Kyiv MP: Early US election results ‘very good for Ukraine’

Kyiv MP: Early US election results ‘very good for Ukraine’

The strong performance of the Democrats in the midterm elections is “very good for Ukraine,” a member of the Ukrainian parliament told The Hill on Wednesday.

Oleksiy Goncharenko, who is part of the European Solidarity Party in Ukraine, welcomed the early results of the midterm elections, saying he closely followed the defeat of candidates who pursued a more separatist foreign policy and supported the victory of those lawmakers. who supported US aid to Ukraine. ,

“Speaking of the consequences from Ukraine’s point of view, it is clear that the threat to Ukraine was in those people, you could call them separatists or far-right people who were saying, ‘Let’s not care about Ukraine. ‘It’s far from us.’ … These people, I think they are not right and the American voters decided that way.

Continued US aid to Ukraine was a key focus in the political debate ahead of the elections, with House Minority Leader Kevin McCarthy (R-California) saying Congress would not write a “blank check” on aid to Ukraine if the GOP takes over. control.

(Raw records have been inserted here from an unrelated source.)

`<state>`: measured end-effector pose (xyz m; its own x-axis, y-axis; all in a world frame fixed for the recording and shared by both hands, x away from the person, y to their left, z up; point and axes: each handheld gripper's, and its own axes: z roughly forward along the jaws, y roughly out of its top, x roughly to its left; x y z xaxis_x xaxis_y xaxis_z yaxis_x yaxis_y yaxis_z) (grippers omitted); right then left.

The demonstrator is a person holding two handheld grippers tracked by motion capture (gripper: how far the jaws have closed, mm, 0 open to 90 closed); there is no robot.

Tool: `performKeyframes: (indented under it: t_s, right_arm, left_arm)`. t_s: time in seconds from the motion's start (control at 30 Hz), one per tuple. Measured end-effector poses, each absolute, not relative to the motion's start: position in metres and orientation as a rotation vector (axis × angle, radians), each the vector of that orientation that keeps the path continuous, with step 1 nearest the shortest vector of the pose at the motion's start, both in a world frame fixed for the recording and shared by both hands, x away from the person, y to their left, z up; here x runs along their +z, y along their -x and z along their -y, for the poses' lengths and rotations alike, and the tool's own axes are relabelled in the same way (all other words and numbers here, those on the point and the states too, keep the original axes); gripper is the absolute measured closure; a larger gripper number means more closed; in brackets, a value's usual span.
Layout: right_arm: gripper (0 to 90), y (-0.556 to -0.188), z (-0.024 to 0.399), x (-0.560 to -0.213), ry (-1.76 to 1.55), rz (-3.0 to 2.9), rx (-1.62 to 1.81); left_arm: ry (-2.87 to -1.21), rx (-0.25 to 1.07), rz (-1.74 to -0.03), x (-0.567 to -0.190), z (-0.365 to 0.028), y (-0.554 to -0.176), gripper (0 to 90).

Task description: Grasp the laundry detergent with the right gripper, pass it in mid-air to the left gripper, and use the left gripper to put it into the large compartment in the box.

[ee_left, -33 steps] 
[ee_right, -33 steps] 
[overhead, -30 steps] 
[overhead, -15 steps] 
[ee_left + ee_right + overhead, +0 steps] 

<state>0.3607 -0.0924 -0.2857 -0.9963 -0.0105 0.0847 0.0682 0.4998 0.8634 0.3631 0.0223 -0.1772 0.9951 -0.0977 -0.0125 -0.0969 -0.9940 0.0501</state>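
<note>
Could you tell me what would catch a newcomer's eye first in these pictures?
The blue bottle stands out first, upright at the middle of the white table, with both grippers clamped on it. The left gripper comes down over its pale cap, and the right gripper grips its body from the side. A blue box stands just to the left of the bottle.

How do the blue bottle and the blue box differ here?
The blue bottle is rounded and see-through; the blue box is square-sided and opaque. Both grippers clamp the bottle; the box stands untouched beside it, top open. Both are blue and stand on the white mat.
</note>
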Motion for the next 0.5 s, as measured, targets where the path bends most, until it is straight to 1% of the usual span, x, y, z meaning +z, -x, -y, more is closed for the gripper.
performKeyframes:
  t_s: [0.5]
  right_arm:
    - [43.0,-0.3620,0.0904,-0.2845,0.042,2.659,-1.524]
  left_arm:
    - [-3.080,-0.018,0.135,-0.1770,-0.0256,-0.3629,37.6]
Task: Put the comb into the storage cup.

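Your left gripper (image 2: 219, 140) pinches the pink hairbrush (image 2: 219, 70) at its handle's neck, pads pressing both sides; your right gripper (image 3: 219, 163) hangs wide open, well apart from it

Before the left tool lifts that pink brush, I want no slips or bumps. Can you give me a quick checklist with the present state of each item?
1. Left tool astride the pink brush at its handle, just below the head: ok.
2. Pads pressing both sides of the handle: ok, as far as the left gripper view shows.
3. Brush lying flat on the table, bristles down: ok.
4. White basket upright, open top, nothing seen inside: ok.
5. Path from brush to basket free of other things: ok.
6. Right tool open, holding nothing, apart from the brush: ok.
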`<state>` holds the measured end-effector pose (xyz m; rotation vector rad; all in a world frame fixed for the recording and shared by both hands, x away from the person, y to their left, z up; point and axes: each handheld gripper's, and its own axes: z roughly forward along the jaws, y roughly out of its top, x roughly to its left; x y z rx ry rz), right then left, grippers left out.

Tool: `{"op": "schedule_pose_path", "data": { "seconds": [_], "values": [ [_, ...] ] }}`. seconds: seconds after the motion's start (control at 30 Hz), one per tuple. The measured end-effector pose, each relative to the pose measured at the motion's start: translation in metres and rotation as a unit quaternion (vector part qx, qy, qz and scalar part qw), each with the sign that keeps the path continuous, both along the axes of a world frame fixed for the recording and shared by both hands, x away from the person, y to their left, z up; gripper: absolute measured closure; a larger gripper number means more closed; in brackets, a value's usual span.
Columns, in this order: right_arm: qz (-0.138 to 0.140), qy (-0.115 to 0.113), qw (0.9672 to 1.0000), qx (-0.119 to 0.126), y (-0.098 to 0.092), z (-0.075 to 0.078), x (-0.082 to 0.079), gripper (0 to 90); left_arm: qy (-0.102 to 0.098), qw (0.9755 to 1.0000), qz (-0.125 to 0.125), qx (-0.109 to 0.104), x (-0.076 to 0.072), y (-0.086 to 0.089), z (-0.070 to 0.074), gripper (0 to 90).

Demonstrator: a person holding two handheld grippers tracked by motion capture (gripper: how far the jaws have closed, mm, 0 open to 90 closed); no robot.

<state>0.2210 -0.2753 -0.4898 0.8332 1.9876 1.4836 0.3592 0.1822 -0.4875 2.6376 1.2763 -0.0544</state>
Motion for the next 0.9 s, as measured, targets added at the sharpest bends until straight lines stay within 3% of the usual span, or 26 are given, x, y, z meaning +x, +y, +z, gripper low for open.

While it is not yet clear whether Republicans will win control of Congress, Democrats’ Tuesday night was stronger than expected. The party flipped a US Senate seat in Pennsylvania, narrowing its way to the GOP’s upper house, and won more House races than expected, reducing Republicans’ margins if they took that chamber. .

Goncharenko predicted that the GOP congressional base aligned with former President Trump, who has urged aid cuts to Ukraine, would be less influential after Tuesday’s election than previously thought.

,[Senate Republican Leader Leader] Mitch McConnell is one of the best in the world supporting the war for freedom and values ​​in Ukraine,” Goncharenko told The Hill in a phone call from Kyiv.

“But there’s a section of Republicans for some of them, they call themselves ‘maga people.’ I see these people will not be very influential in the US Congress and this means that the role of the United States in the international arena will not be challenged.

A worrying victory, Goncharenko said, was the election of Republican Senate nominee J.D. Vance in Ohio. Vance has said he supports reducing or eliminating US aid to Ukraine, and his supporters in Washington include Sen. Josh Hawley (R-Mo.), who expressed support for a $40 billion aid package for Ukraine. voted against, which passed the Senate in May.

Vance replaces outgoing Sen. Rob Portman (R), who traveled to Kyiv last week with Sen. Chris Koons (D-Del) and met with Ukrainian President Volodymyr Zelensky to underscore bipartisan US support.

Vance is “one of the results I’m unhappy with,” Goncharenko said.

While officials in the Biden administration have reportedly encouraged Zelensky to offer him the prospect of peace talks with Russian President Vladimir Putin, the US battles Ukraine to reclaim Ukrainian territory from Russian occupation amid fierce military battles. The pause is not prompted, as the war moves into its ninth month.

The US has provided Ukraine with nearly $20 billion in military aid, and has committed at least $13 billion in economic aid, making Ukraine the number one military and financial donor among a coalition of aid-providing democracies. gives.

As more military equipment is delivered to Ukraine, including the recent arrival of advanced air defense systems, Ukrainians are coming under a new wave of Russian attacks targeting the country’s energy infrastructure, particularly in Kyiv. Electricity and water supplies are disrupted in major cities. ,

The Biden administration is rallying allies to support Ukraine with more aid to repair its energy infrastructure, and lawmakers are reportedly trying to secure an additional aid package to Ukraine during a lame-duck session of Congress. negotiating for.

Goncharenko said the current situation in Kyiv “is not pleasant, but we can live like this.”

Residents are collecting water and using power banks amid power cuts. Unseasonably warm temperatures are reducing the need to heat homes, but “sooner or later winter will come and it will [below freezing temperatures], It will be a challenge,” he said.

Goncharenko has close ties with his counterparts in Washington. He has previously testified before part of congressional lawmakers of the US Helsinki Commission on Alleged Russian War Crimes in Ukraine, and is part of a working group between Ukrainian and US lawmakers to identify alleged Russian war criminals for sanctions lists.

Promising for Ukraine, he said, is the re-election of the bipartisan co-chairs of the Congressional Ukraine Caucus, Reps. Brian Fitzpatrick (R-Pa.) and Marcy Kaptur (D-Ohio).

“All the people I know personally, and who are extremely strong in defending values, are all re-elected,” he said.